◆ Task instructions
Search the material below for the word "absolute". Copy every line where it is found.

◆ Dataset section
━━━━━━━━━━━━━━━━━━━━━━━━━━━━━━
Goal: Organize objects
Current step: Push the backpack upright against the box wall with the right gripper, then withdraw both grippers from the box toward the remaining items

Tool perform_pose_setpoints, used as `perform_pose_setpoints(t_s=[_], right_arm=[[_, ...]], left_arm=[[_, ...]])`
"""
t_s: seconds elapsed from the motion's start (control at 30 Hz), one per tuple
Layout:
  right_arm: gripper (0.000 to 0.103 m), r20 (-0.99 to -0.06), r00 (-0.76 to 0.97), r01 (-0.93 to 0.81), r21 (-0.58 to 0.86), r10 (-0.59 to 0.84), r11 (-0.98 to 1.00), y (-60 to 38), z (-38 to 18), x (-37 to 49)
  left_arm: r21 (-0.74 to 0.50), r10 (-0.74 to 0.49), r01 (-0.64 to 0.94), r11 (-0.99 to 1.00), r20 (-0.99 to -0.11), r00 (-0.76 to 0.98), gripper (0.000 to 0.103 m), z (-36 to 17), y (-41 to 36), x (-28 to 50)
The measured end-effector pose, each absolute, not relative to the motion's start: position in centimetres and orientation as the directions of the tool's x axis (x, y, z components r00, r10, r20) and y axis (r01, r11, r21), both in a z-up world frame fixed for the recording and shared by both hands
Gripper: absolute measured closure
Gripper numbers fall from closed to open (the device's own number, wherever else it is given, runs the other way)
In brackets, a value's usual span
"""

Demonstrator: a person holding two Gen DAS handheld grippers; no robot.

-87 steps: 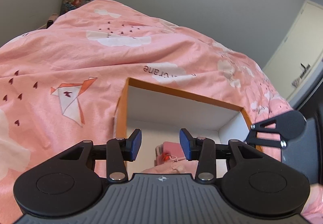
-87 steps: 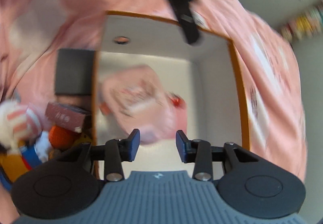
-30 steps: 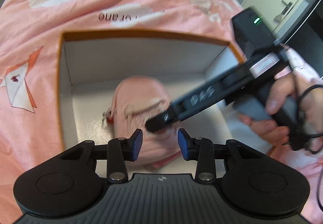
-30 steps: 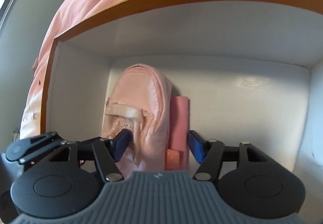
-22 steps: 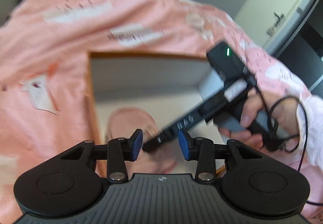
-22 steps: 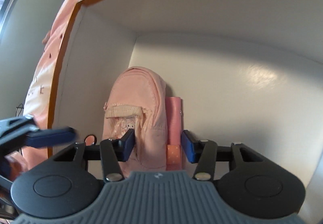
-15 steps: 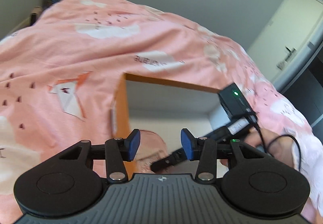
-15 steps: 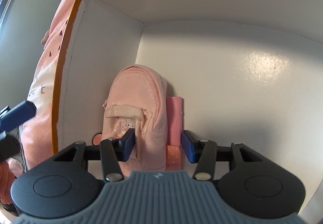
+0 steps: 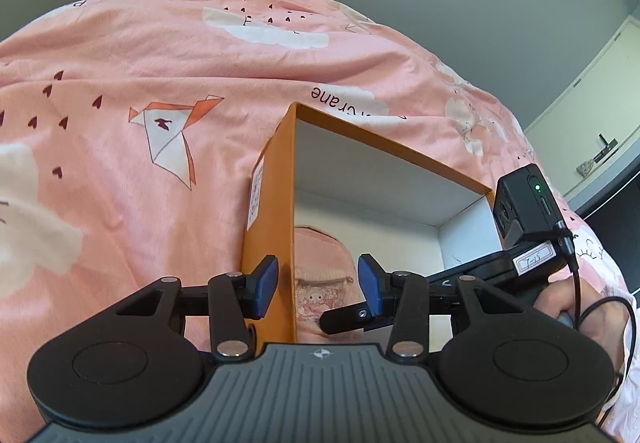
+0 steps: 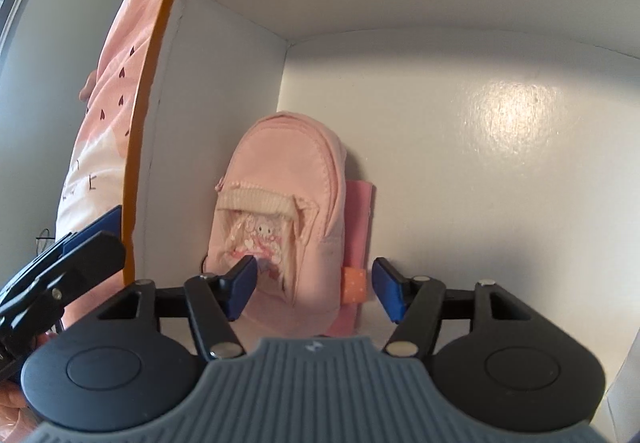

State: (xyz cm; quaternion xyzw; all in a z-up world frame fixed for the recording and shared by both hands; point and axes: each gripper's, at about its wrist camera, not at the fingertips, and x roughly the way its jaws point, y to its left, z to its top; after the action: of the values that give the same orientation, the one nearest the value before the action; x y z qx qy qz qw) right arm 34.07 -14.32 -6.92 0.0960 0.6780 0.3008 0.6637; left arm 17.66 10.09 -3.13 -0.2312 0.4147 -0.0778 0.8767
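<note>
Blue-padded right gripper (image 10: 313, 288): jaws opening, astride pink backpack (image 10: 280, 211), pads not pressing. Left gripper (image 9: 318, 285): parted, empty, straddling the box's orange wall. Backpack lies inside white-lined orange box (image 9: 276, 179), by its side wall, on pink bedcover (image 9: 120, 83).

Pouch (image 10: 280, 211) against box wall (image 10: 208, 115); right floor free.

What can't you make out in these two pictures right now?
- Lower part of the pink bag: right wrist view, covered by the tongs' body.
- Most of the bag: left wrist view, behind the box wall.
- Box label: left wrist view, print too small.
- Box floor nearest the camera: cut off.
</note>
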Motion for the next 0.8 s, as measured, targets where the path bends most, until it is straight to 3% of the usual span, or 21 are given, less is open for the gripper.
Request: perform_pose_setpoints(t_s=[0.1,0.37,0.6,0.8], right_arm=[[0.052,-0.843,-0.095,-0.260,0.534,0.529,0.804,-14.1,-6.9,33.7],[0.055,-0.831,-0.086,-0.211,0.554,0.549,0.805,-14.1,-7.3,33.6],[0.044,-0.856,0.056,-0.348,0.465,0.514,0.814,-14.7,-3.1,31.9],[0.039,-0.818,0.224,-0.445,0.397,0.529,0.803,-18.3,2.7,27.2]], left_arm=[[-0.468,-0.325,-0.055,0.882,-0.688,0.649,0.053,-3.0,9.8,17.4],[-0.476,-0.306,-0.076,0.876,-0.671,0.676,0.054,-2.7,9.7,16.4],[-0.425,-0.251,-0.046,0.904,-0.616,0.747,0.051,-0.2,8.5,14.2],[-0.381,-0.239,0.011,0.925,-0.556,0.796,0.036,2.2,6.9,11.9]])
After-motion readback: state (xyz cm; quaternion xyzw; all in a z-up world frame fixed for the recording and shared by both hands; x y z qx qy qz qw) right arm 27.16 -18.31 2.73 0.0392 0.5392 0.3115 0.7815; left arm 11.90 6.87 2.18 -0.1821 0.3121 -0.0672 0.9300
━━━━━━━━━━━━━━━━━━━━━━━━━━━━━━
◆ Task answer
The measured end-effector pose, each absolute, not relative to the motion's start: position in centimetres and orientation as the directions of the tool's x axis (x, y, z components r00, r10, r20) and y axis (r01, r11, r21), both in a z-up world frame fixed for the recording and shared by both hands
Gripper: absolute measured closure

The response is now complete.